### Feature Engineering Best Practices: Handling Text Data
**Question**: Load a dataset with text data (e.g., SMS Spam Collection), perform text
preprocessing, and extract numerical features using TF-IDF.

In [3]:
# write your code from here
# Import required libraries
import pandas as pd
import string
import re
from sklearn.model_selection import train_test_split
from sklearn.feature_extraction.text import TfidfVectorizer
from sklearn.preprocessing import LabelEncoder

# Step 1: Load the dataset
url = "https://raw.githubusercontent.com/justmarkham/pycon-2016-tutorial/master/data/sms.tsv"
df = pd.read_csv(url, sep='\t', header=None, names=['label', 'message'])

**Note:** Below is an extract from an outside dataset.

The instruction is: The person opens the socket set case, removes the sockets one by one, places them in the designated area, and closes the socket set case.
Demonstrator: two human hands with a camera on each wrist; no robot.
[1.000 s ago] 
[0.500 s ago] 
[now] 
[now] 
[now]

# Step 2: Basic preprocessing function
def preprocess_text(text):
    # Convert to lowercase
    text = text.lower()
    # Remove punctuation
    text = text.translate(str.maketrans('', '', string.punctuation))
    # Remove numbers
    text = re.sub(r'\d+', '', text)
    # Remove extra whitespace
    text = text.strip()
    return text

# Apply preprocessing
df['clean_text'] = df['message'].apply(preprocess_text)

# Step 3: Encode labels (ham=0, spam=1)
label_encoder = LabelEncoder()
df['label_encoded'] = label_encoder.fit_transform(df['label'])

# Step 4: Split the data
X_train, X_test, y_train, y_test = train_test_split(
    df['clean_text'], df['label_encoded'], test_size=0.2, random_state=42
)

# Step 5: Convert text to numerical features using TF-IDF
tfidf_vectorizer = TfidfVectorizer(stop_words='english', max_df=0.9, min_df=5)

X_train_tfidf = tfidf_vectorizer.fit_transform(X_train)
X_test_tfidf = tfidf_vectorizer.transform(X_test)

# Check output shape
print("TF-IDF training features shape:", X_train_tfidf.shape)
print("TF-IDF test features shape:", X_test_tfidf.shape)


TF-IDF training features shape: (4457, 1247)
TF-IDF test features shape: (1115, 1247)